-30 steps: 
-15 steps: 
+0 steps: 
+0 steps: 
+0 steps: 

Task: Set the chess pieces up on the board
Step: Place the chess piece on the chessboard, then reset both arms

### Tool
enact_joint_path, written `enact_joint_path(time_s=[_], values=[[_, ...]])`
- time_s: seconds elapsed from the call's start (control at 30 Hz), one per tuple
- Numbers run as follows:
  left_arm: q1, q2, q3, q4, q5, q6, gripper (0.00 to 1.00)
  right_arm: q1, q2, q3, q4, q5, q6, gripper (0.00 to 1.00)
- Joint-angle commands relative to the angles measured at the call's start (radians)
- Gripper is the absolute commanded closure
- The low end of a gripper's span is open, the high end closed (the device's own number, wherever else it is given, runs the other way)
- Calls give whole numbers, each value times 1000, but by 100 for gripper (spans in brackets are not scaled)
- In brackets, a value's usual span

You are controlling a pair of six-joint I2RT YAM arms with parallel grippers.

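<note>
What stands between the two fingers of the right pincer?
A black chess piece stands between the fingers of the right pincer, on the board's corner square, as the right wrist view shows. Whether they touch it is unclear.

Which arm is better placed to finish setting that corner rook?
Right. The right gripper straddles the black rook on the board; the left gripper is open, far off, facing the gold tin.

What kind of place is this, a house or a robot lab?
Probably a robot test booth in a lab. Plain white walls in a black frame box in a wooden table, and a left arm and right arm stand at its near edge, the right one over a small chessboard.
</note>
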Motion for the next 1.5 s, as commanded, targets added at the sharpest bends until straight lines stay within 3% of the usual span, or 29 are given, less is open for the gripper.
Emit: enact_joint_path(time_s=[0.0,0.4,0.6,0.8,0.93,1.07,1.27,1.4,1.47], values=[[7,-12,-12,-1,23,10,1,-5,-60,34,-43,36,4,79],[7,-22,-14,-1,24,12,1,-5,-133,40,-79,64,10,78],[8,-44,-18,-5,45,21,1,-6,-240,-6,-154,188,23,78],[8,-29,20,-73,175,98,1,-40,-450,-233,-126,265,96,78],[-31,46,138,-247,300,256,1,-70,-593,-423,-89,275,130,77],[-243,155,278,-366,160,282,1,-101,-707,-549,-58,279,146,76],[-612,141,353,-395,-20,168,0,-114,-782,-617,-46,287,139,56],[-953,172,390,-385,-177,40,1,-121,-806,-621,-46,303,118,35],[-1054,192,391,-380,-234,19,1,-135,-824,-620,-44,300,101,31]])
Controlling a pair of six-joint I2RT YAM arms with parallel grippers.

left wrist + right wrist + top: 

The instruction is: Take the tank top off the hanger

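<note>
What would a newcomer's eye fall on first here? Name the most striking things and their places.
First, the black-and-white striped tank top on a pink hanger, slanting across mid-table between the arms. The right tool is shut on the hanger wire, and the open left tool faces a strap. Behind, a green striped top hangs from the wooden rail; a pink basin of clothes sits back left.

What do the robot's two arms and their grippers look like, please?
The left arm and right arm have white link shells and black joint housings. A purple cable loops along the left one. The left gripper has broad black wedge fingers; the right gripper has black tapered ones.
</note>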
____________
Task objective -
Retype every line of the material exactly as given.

Answer below -
-30 steps: 
-15 steps: 
+0 steps: 
+0 steps: 
+0 steps: 

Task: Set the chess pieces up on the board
Step: Place the chess piece on the chessboard, then reset both arms

### Tool
enact_joint_path, written `enact_joint_path(time_s=[_], values=[[_, ...]])`
- time_s: seconds elapsed from the call's start (control at 30 Hz), one per tuple
- Numbers run as follows:
  left_arm: q1, q2, q3, q4, q5, q6, gripper (0.00 to 1.00)
  right_arm: q1, q2, q3, q4, q5, q6, gripper (0.00 to 1.00)
- Joint-angle commands relative to the angles measured at the call's start (radians)
- Gripper is the absolute commanded closure
- The low end of a gripper's span is open, the high end closed (the device's own number, wherever else it is given, runs the other way)
- Calls give whole numbers, each value times 1000, but by 100 for gripper (spans in brackets are not scaled)
- In brackets, a value's usual span

You are controlling a pair of six-joint I2RT YAM arms with parallel grippers.

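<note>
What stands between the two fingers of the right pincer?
A black chess piece stands between the fingers of the right pincer, on the board's corner square, as the right wrist view shows. Whether they touch it is unclear.

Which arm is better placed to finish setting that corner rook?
Right. The right gripper straddles the black rook on the board; the left gripper is open, far off, facing the gold tin.

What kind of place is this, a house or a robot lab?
Probably a robot test booth in a lab. Plain white walls in a black frame box in a wooden table, and a left arm and right arm stand at its near edge, the right one over a small chessboard.
</note>
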Motion for the next 1.5 s, as commanded, targets added at the sharpest bends until straight lines stay within 3% of the usual span, or 29 are given, less is open for the gripper.
Emit: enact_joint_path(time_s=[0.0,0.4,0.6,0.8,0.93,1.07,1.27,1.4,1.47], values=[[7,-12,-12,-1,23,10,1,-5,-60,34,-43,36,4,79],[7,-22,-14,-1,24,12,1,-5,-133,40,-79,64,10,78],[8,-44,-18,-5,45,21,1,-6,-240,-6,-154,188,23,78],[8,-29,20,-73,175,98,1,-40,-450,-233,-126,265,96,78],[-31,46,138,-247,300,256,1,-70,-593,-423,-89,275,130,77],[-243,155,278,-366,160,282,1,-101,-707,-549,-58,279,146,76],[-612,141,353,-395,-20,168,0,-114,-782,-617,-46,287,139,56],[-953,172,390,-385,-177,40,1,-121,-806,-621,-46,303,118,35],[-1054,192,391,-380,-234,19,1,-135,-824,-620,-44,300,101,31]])
Controlling a pair of six-joint I2RT YAM arms with parallel grippers.

left wrist + right wrist + top: 

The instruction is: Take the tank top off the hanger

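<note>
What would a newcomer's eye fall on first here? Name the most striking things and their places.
First, the black-and-white striped tank top on a pink hanger, slanting across mid-table between the arms. The right tool is shut on the hanger wire, and the open left tool faces a strap. Behind, a green striped top hangs from the wooden rail; a pink basin of clothes sits back left.

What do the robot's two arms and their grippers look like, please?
The left arm and right arm have white link shells and black joint housings. A purple cable loops along the left one. The left gripper has broad black wedge fingers; the right gripper has black tapered ones.
</note>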

No further output is required for this exercise.